Overheard at CES: "It's spring for AR—and winter for VR."
While that may be a gross simplification, it's clear here on the ground in Las Vegas that augmented reality is having a moment.
VR and AR are, of course, two different things. A broad-brush breakdown for the neophytes: virtual reality is an immersive, virtual, non-real world experience, most often accessed with a headset like Occulus Rift. AR is augmented reality: digital items overlaid on photos or videos of the real world, usually on your phone. Think Pokémon Go. At CES this year, we're also hearing terms like MR (mixed reality) and XR (extended reality). Where there's emerging tech, there's a lot of jargon.
We discussed the topic with some of the top content creators, disitributors and thinkers in the medium. Watch the video above to see what they had to say.
Meanwhile, here are a few takeaways for brands, agencies and publishers alike:
1. There are current, practical consumer uses for AR
Pokémon Go was more than fun and games. Miles Perkins says it got his 10-year-old son off the couch, and outside and walking. "He had me drop him off three miles away!" says Perkins, the VP of marketing and communications at Jaunt, a VR content production and distribution company.
Pokémon Go was also proof of concept. There are, it turns out, more practical uses for augmented reality than grinding it out to catch 'em all. For example, Wayfair, an online home decor company, has an app that gives customers the opportunity to preview a potential purchase by superimposing furniture into their homes. "This is just scratching the surface," says Mike Festa, head of research for Wayfair Next, the company's innovation division.
2. Still, no one really knows where it's going to end up
"Anybody who tells you anything about immersive VR is lying—including myself," says Perkins. The medium is not TV, he says, and it's not cinema—it's its own thing. "People are going to try different things. You're going to start to see traditional methods of delivering shattered and broken." It is, he says, going to get funky.
The next iteration of tech, says Festa, will not only allow someone to see how a couch might look in a two-dimensional rendering of your living room, you'll be able to anchor that digital display on the screen and virtually walk around it for a 3-D preview.
3. The phone will likely drive the evolution
The tipping point is going to be mobile computing power, predicts Will Wiseman, chief strategy officer of media agency PHD. "The biggest barrier to the growth of AR and VR has been that the technology environment that the everyday consumer lives in and is native to doesn't support it," he says. "Two years from now we're gong to be talking about 5G from a mobile computing perspective. ... The average consumer will be using a device where they can interact with AR at a speed that's seamless to their experience."

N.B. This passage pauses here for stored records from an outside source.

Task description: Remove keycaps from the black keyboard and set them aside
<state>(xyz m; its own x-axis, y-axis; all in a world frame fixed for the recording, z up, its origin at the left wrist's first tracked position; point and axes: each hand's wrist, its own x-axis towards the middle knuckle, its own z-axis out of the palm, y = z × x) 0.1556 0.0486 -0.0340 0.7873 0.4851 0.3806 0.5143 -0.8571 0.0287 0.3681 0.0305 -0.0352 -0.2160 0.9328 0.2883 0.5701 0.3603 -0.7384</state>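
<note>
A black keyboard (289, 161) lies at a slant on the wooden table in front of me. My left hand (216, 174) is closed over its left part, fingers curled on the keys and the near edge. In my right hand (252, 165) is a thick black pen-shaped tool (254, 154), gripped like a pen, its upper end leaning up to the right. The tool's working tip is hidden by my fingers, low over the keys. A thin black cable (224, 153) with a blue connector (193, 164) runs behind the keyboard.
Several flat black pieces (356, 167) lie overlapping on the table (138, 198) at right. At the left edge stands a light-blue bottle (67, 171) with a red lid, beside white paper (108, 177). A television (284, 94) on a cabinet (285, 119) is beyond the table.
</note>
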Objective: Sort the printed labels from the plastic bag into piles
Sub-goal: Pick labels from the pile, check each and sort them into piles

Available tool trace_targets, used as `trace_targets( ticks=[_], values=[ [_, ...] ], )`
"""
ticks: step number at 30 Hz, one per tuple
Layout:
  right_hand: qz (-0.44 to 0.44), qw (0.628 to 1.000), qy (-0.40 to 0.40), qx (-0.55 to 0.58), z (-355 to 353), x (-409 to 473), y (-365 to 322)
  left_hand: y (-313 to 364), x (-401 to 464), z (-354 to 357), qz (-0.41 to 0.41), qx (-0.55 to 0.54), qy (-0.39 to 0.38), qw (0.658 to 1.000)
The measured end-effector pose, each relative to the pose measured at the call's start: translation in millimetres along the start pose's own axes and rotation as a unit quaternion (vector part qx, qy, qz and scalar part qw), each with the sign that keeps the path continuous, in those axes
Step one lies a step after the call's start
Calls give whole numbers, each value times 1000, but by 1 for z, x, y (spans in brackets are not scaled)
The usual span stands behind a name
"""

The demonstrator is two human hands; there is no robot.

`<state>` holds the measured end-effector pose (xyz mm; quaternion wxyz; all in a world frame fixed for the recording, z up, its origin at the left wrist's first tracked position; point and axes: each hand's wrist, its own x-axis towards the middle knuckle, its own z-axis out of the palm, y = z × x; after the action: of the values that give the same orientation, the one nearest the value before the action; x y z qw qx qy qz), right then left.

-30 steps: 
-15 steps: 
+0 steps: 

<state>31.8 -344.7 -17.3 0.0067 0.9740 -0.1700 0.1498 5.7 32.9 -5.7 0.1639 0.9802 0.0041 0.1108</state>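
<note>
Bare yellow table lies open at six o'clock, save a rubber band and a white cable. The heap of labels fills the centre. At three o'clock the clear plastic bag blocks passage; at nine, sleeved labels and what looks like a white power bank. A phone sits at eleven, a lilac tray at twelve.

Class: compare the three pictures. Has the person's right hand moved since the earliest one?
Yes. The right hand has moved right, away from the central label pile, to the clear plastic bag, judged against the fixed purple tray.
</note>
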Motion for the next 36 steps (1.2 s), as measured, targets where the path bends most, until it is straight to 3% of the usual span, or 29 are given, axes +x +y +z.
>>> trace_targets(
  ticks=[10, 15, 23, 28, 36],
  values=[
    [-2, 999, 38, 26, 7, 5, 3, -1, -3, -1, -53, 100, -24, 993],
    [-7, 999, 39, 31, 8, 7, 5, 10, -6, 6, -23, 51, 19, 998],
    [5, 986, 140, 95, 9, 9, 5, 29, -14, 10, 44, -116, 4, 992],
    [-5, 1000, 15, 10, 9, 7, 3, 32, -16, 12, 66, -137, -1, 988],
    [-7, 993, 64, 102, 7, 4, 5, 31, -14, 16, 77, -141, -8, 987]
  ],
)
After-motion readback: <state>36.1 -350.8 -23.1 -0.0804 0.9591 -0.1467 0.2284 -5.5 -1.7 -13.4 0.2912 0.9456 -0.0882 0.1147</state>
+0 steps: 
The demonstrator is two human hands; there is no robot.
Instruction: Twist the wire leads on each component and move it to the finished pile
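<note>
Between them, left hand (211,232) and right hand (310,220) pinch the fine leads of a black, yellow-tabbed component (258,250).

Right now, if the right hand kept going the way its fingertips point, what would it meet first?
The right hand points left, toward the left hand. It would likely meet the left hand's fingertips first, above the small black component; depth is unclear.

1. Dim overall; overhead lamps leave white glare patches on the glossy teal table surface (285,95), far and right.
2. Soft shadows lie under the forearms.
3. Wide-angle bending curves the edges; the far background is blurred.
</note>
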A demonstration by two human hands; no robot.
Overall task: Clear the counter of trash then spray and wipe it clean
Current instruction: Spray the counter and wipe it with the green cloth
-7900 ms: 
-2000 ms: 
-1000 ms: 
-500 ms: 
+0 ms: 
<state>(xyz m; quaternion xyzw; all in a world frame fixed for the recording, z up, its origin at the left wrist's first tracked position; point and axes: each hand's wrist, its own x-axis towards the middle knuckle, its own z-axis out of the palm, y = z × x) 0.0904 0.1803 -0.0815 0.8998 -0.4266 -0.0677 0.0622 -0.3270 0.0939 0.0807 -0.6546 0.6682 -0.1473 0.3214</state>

That will dramatically change the game in ways that are both foreseeable (download an entire "Star Wars" movie during your next staff meeting) and in ways that are not.
4. But the tech isn't the whole story
Perkins likens the emerging tech to fire, which needs three components to thrive: Heat, oxygen and fuel. What AR and VR need to thrive—and it's only a matter of time, he says—are the tools that allow creators to create without limitations; distribution with minimal friction; and, finally, the audience. "You can dress something up with all the tech in the world, but if the content isn't great, it's just not going to be great," he says.
There's a bit of a chicken-and-the-egg problem in that it's hard to make great content without an audience, and hard to build an audience without great content. In time, some say, the tension will resolve itself.
"We almost adopt without knowing it," says Wiseman, who points to Google Home and Alexa as examples. "We've now had tens of millions of consumers who have bought what we consider a smart speaker … and demystified it for the consumer." AR is similarly going to flourish on a device we're already using "when it enhances an experience we're already doing but not doing enough," he says.
5. Meanwhile, it's the Wild West for brands
In streaming video, brands understand who's watching and what they're watching, but they don't really know for sure where the audience's attention is: "It could be on the screen and they could be off brushing their teeth," says Perkins. "In [VR], I know exactly where they're looking, every tenth of a second." The data, of course, is randomized and anonymized. But brands that have a piece of content in the virtual space will know whether it gets seen and, ultimately, if it was effective.
Already, Gannett is finding that audiences are more engaged with branded content in the virtual space than they are with standard video. While that might be chalked up to the novelty factor, the publisher believes there's an opportunity for brands to forge a deeper connection with an audience—if the content is good. Kevin Gentzel, chief revenue officer for Gannett's USA Today Network, points to a 360-degree branded video his team created for Google's Nest that put the viewer inside a burning home. The video, published in October 2016, was the most-viewed piece of video content across the entire USA Today Network, says Gentzel.
"In this first inning of virtual reality, the partners and brands we've been working with, we're the ones together inventing what an ad product can be in this space," he says. "There aren't standards for ads in the virtual space yet." To the early birds, then, go the worms.